→ Instructions for the task:
Wherever "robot" occurs in the entries, copy the line that holds it.

[[ Records supplied, beginning ]]

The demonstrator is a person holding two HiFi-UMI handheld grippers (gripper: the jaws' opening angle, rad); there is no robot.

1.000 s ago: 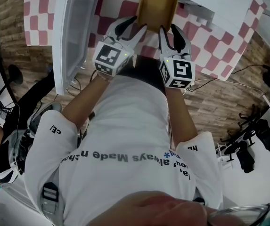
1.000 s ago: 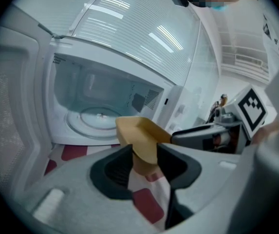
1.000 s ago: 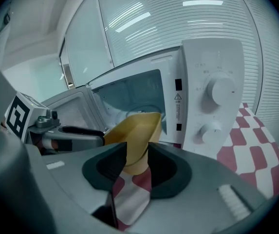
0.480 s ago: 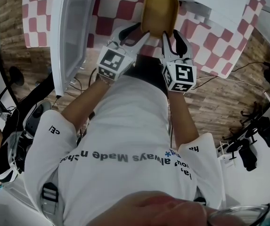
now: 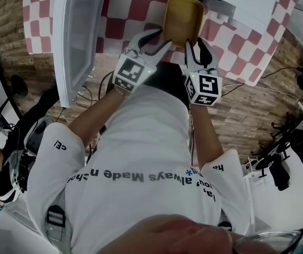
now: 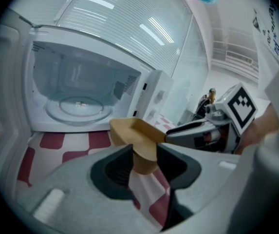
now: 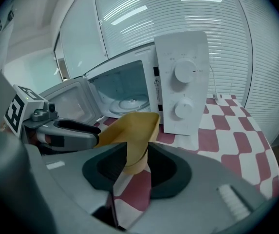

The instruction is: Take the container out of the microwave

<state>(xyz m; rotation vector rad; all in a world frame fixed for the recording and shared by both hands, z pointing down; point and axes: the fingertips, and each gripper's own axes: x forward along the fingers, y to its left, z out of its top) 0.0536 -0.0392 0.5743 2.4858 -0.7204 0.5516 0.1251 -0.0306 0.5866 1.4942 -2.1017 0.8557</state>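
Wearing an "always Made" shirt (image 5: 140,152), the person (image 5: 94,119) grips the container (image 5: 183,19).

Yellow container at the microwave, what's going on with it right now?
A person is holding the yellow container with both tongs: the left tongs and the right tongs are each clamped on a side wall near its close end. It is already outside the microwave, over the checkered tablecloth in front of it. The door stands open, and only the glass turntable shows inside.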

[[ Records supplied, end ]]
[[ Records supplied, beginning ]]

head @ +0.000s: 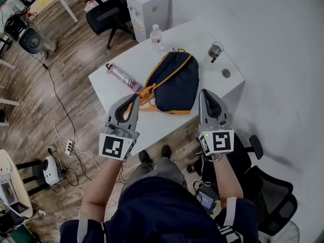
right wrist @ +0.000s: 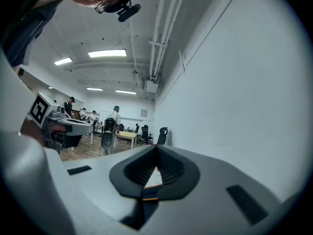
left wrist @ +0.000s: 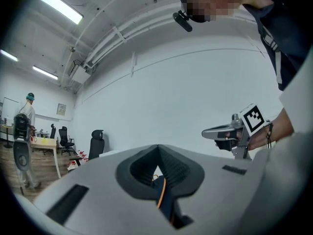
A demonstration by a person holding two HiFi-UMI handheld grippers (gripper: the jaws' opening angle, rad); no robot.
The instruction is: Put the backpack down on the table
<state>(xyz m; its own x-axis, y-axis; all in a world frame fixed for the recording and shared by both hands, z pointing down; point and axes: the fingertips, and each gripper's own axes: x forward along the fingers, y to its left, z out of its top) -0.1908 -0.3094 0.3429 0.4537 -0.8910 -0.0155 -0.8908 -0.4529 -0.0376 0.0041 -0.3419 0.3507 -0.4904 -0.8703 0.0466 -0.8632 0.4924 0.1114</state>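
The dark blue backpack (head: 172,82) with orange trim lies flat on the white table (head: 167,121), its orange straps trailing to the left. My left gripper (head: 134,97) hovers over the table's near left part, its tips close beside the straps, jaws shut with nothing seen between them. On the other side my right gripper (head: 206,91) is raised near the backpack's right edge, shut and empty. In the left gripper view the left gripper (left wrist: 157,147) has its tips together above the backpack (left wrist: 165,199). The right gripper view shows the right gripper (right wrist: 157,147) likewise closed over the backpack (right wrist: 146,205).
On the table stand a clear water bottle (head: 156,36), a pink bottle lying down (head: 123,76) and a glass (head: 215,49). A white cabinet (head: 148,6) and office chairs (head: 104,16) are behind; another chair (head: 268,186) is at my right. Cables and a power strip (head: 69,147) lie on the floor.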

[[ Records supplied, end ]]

→ Answer to the exercise:
The demonstrator is a person holding two HiFi-UMI handheld grippers (gripper: the jaws' opening angle, rad); there is no robot.
A demonstration by a person holding two HiFi-UMI handheld grippers (gripper: the jaws' opening angle, rad); no robot.

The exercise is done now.